Your goal ->
Look through the data below and extract, unchanged, the lines from the one that contains "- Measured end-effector" to the one that contains "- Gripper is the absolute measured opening", both included.

━━━━━━

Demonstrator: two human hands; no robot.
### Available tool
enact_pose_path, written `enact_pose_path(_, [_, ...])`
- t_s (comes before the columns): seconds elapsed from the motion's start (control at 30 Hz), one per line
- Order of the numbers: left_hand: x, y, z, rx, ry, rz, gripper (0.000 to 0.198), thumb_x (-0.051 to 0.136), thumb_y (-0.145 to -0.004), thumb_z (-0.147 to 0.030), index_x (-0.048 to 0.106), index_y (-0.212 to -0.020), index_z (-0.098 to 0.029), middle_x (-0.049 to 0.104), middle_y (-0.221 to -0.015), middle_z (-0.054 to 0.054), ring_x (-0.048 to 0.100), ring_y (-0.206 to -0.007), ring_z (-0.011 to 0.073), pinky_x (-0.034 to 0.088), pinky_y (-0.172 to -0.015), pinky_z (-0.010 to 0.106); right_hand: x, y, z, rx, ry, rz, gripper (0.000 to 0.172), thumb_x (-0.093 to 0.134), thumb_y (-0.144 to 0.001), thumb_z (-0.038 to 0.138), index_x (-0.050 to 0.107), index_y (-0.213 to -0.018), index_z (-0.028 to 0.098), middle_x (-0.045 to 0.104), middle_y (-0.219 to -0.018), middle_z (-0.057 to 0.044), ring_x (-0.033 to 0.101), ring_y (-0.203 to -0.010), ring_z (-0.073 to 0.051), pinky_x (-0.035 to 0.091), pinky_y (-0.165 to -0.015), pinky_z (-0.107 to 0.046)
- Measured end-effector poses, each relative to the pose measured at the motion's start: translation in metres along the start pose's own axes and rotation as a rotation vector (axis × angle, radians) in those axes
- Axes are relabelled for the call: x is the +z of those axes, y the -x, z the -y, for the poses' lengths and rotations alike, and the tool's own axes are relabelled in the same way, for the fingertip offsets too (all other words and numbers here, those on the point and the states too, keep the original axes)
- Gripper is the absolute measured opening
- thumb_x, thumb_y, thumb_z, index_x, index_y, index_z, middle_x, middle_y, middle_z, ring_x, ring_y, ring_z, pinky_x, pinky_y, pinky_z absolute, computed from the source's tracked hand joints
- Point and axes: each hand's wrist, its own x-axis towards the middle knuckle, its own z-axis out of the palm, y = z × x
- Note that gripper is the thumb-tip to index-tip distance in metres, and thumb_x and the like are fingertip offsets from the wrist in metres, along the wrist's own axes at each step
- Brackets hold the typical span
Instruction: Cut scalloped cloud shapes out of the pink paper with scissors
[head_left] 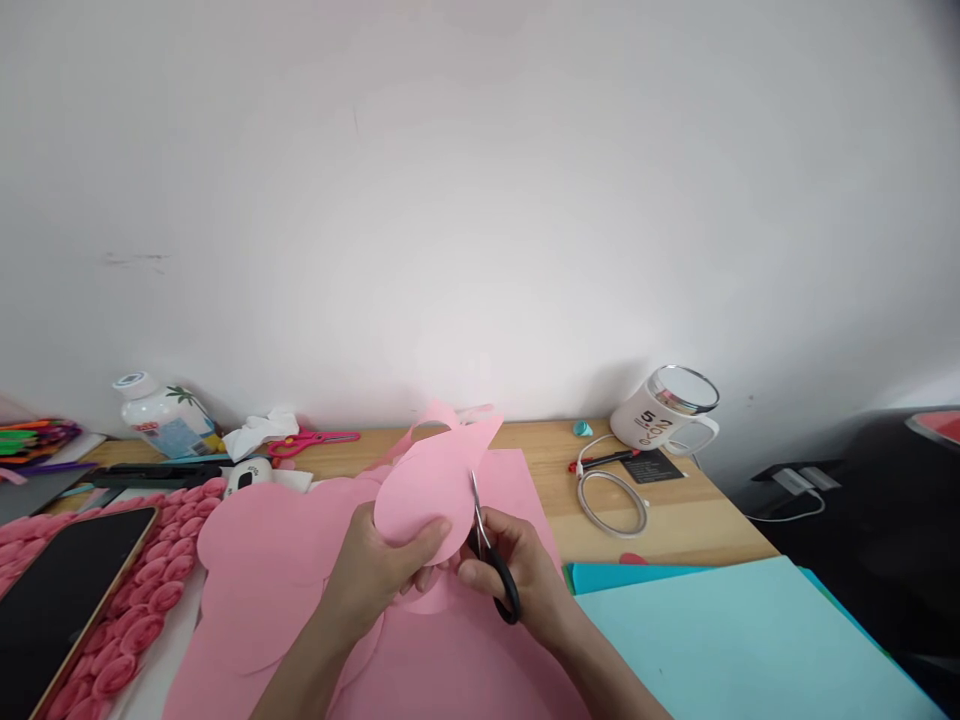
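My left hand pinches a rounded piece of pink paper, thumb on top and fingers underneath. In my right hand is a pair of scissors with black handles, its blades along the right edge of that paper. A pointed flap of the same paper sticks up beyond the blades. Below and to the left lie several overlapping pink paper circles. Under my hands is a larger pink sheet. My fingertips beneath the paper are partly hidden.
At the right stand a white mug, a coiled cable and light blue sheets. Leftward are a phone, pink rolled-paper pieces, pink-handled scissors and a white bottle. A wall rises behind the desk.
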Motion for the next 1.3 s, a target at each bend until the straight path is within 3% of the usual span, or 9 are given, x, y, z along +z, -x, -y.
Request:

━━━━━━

Written solution ->
- Measured end-effector poses, each relative to the pose measured at the motion's start: translation in metres along the start pose's own axes and rotation as a rotation vector (axis × angle, radians) in those axes
- Axes are relabelled for the call: x is the +z of those axes, y the -x, z the -y, for the poses' lengths and rotations alike, and the tool's own axes are relabelled in the same way, for the fingertip offsets too (all other words and numbers here, those on the point and the states too, keep the original axes)
- Gripper is the absolute measured opening

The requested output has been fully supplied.